Legislative Assembly for the ACT: 2003 Week 12 Hansard (18 November) . . Page.. 4261 ..
MS TUCKER (continuing):
committee also reported on the Senate committee inquiry into strict liability offences, and I hope members have found that useful in considering this matter.
I believe that there are some places in this bill where we will be going too far if we apply unmediated strict liability, and I will be supporting all but one of Ms Dundas's amendments in the detail stage. It is not a good argument to claim that we must do strict liability because it exists in the Criminal Code.
When we introduced the Criminal Code, there was no agreement to being absolutely bound by its provisions. Further, in this different act, there is absolutely no need to use unaltered, unconsidered provisions from the Criminal Code. The code project aimed to codify what had become common law principles used to interpret the statutory law and so effectively tidy up and make more transparent the law books. It also aimed to have some consistency in interpretation of terms across the country, and that is fine. All jurisdictions will share a definition of strict liability offences.
That does not prevent, and it should not prevent, us applying strict liability in a careful and qualified way. It is disturbing to hear that argument coming from this government. Indeed, that contradicts the explanatory statement's note on page 27 that the Criminal Code provides that all strict liability offences have a specific defence of mistake of fact in addition to any specific defences set out in other legislation. In harmonising the offence provisions in the bill with the Criminal Code, there is absolutely nothing to stop us specifying an appropriate type of defence in the interests of justice and procedural fairness.
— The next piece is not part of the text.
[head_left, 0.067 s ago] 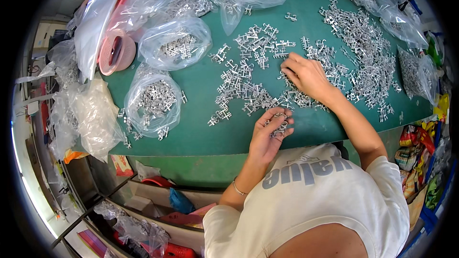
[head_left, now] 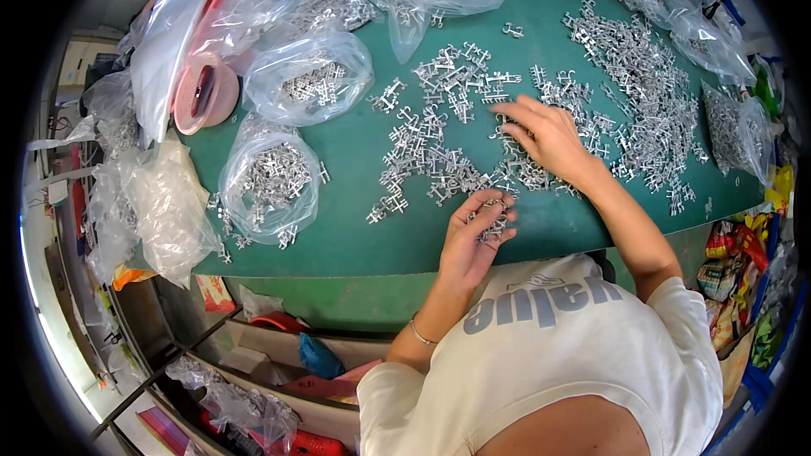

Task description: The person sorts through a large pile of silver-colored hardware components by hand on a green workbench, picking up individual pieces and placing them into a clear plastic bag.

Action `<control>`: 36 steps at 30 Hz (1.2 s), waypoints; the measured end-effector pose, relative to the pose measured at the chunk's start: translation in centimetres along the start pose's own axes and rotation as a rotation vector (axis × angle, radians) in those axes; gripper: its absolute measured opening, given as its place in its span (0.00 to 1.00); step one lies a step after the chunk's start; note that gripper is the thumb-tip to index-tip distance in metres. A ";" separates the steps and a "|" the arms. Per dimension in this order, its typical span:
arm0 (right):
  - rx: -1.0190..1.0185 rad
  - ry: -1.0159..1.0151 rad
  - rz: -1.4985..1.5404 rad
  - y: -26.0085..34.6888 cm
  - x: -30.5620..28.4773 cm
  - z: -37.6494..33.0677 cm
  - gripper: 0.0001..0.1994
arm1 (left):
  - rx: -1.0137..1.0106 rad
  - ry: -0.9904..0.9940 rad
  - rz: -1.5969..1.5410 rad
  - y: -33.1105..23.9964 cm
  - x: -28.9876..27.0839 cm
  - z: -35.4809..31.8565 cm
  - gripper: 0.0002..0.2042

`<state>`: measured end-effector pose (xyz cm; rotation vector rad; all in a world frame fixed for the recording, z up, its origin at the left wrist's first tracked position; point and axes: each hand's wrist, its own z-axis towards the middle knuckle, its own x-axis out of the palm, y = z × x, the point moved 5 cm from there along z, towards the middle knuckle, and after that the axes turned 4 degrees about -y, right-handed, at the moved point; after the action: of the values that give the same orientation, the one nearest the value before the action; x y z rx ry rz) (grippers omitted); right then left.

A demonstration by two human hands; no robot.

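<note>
Near the table's front edge, my left hand (head_left: 466,245) is closed around several small silver metal pieces (head_left: 495,224), which show between thumb and fingers. Farther forward and to the right, my right hand (head_left: 549,137) hovers over the table with thumb and forefinger apart, nothing visible between them. Its fingertips are close to a heap of metal pieces (head_left: 568,93), and loose pieces (head_left: 525,171) lie beneath the palm. A spread of similar pieces (head_left: 427,152) lies to the left of both hands.
The green table (head_left: 372,245) carries a large heap of pieces (head_left: 650,93) on the right. Open clear bags of pieces, one (head_left: 270,181) nearer and one (head_left: 312,76) farther, stand at left beside a pink basket (head_left: 221,97). Drawers (head_left: 279,355) sit below the table's front edge.
The fingers of my right hand have spread apart, the forefinger reaching slightly left. My left hand keeps its place and its hold on the metal pieces.
</note>
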<state>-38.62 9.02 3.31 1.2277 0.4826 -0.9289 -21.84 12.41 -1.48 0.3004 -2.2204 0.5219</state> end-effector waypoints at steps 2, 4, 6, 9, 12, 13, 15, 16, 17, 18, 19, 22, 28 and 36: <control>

The key provisions of this bill are that it clarifies the arrangements concerning volunteers and trainees and makes it easier for employers to offer on-the-job training to disadvantaged job seekers when those trainings are covered through the organisations or schools to which they belong. There are also simplifications and adjustments that are clearly informed by the ongoing work of the Workers Compensation Advisory Committee. I think we can see here the advantages of a consultative model which does include the relevant parties. Finally, the most important inclusion in the bill is the incorporation of the agreed national approach to cross-border workers compensation coverage.
Given the range of workers compensation schemes around the country, and the variety and complexity of employment situations, it is important that there are clear agreements as to which scheme would apply to an injured worker in any situation. I commend the government for this work.
MS GALLAGHER (Minister for Education, Youth and Family Services, Minister for Women and Minister for Industrial Relations) (8.14), in reply: I begin by thanking members for their contribution and for their in-principle support of this bill. This bill builds on the reforms of the ACT private sector workers compensation scheme that commenced operation in 2002. The ACT Occupational Health and Safety Council Workers Compensation Advisory Committee, including representatives of employers, unions, approved workers compensation insurers and the medical, rehabilitation and legal professions, support these amendments.